> **YOUR ASSIGNMENT**: A faithful, picture-free copy of the listing below is required.

==============================

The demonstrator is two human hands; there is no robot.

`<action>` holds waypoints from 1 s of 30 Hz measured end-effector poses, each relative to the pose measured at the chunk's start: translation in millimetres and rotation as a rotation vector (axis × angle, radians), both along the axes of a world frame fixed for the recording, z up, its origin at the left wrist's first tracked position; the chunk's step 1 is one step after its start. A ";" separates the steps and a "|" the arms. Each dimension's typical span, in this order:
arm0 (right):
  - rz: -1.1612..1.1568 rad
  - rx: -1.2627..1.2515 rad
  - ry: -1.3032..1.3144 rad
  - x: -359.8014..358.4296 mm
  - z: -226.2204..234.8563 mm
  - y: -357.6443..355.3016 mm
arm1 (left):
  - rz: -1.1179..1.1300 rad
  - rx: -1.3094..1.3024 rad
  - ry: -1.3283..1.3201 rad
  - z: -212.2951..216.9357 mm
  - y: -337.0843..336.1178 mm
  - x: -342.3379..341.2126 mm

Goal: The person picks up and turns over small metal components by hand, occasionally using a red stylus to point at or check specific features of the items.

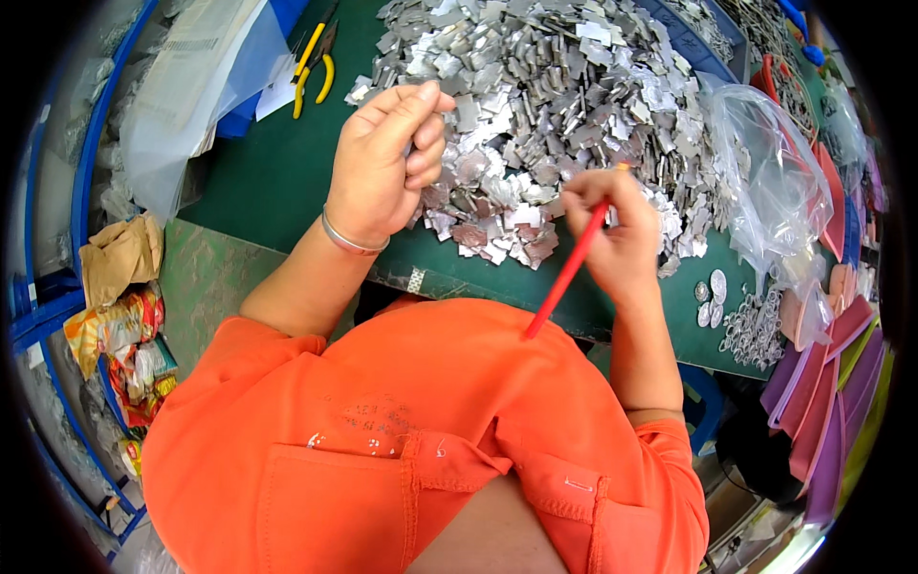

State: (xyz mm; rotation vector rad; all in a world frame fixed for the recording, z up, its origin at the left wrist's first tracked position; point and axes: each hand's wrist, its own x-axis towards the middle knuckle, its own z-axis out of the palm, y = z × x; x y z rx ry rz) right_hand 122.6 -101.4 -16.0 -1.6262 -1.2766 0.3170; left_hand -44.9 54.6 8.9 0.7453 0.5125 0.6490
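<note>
Above the near edge of a big heap of small flat silvery metal pieces (574,105), my left hand (392,143) is closed with the thumb pressed on the curled fingers. What it may hold is hidden by the fingers. To its right, my right hand (617,225) is closed around a slim red stick (566,271), which slants down toward my body. A small yellowish bit shows above the fingers of that hand. The exact kind of the stick cannot be made out.
Yellow-handled pliers (325,77) lie at the back left, by papers and plastic sheets (196,67). On the right are a clear plastic bag (770,172), oval metal pieces (717,284), small metal rings (755,330) and coloured strips (827,402). The green tabletop (253,191) ends before me.
</note>
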 end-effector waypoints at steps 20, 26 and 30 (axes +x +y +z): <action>-0.010 0.195 0.181 -25.9 -6.6 0.5 | -0.396 -0.030 0.188 -23.7 -45.6 4.4; 0.058 0.276 0.074 -27.9 -0.9 -0.8 | -0.373 -0.082 0.118 -17.3 -41.7 3.8; 0.005 0.227 0.241 -32.6 -5.1 -9.8 | -0.363 -0.086 0.109 -15.0 -45.0 4.8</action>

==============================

> **RESULT**:
The demonstrator is two human hands; there is no robot.

`<action>` holds waypoints from 1 s of 30 Hz measured end-effector poses, each relative to the pose measured at the chunk's start: translation in millimetres and rotation as a rotation vector (axis × angle, radians), both along the axes of a world frame fixed for the recording, z up, its origin at the left wrist's first tracked position; the chunk's step 1 is one step after its start. A ";" separates the steps and a "|" the arms. Each dimension's typical span, in this order:
arm0 (right):
  - rz: -1.1612..1.1568 rad
  - rx: -1.2627..1.2515 rad
  - ry: -1.3032..1.3144 rad
  - x: -359.8014..358.4296 mm
  - z: -226.2204..234.8563 mm
  - y: -357.6443..355.3016 mm
arm1 (left):
  - rz: -1.1179..1.1300 rad
  - rx: -1.3094..1.3024 rad
  - ry: -1.3283..1.3201 rad
  - z: -212.2951..216.9357 mm
  - y: -337.0843..336.1178 mm
  - x: -342.3379..341.2126 mm

Goal: The person picks up and turns over small metal components by hand, occasionally using a red stylus to point at or check specific features of the items.


State: (xyz mm; rotation vector rad; all in a world frame fixed for the recording, z up, its origin at the left wrist's first tracked position; point and axes: each hand's wrist, its own x-axis towards the middle knuckle, its own z-axis out of the palm, y = z × x; x y z rx ry rz) right_hand 122.6 -101.4 -16.0 -1.6262 -1.2766 0.3170; left_hand -44.9 54.6 8.9 0.7453 0.5125 0.6490
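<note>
Above the near edge of a big heap of small flat silvery metal pieces (574,105), my left hand (392,143) is closed with the thumb pressed on the curled fingers. What it may hold is hidden by the fingers. To its right, my right hand (617,225) is closed around a slim red stick (566,271), which slants down toward my body. A small yellowish bit shows above the fingers of that hand. The exact kind of the stick cannot be made out.
Yellow-handled pliers (325,77) lie at the back left, by papers and plastic sheets (196,67). On the right are a clear plastic bag (770,172), oval metal pieces (717,284), small metal rings (755,330) and coloured strips (827,402). The green tabletop (253,191) ends before me.
</note>
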 end-effector waypoints at steps 20, 26 and 30 (axes +x +y +z): <action>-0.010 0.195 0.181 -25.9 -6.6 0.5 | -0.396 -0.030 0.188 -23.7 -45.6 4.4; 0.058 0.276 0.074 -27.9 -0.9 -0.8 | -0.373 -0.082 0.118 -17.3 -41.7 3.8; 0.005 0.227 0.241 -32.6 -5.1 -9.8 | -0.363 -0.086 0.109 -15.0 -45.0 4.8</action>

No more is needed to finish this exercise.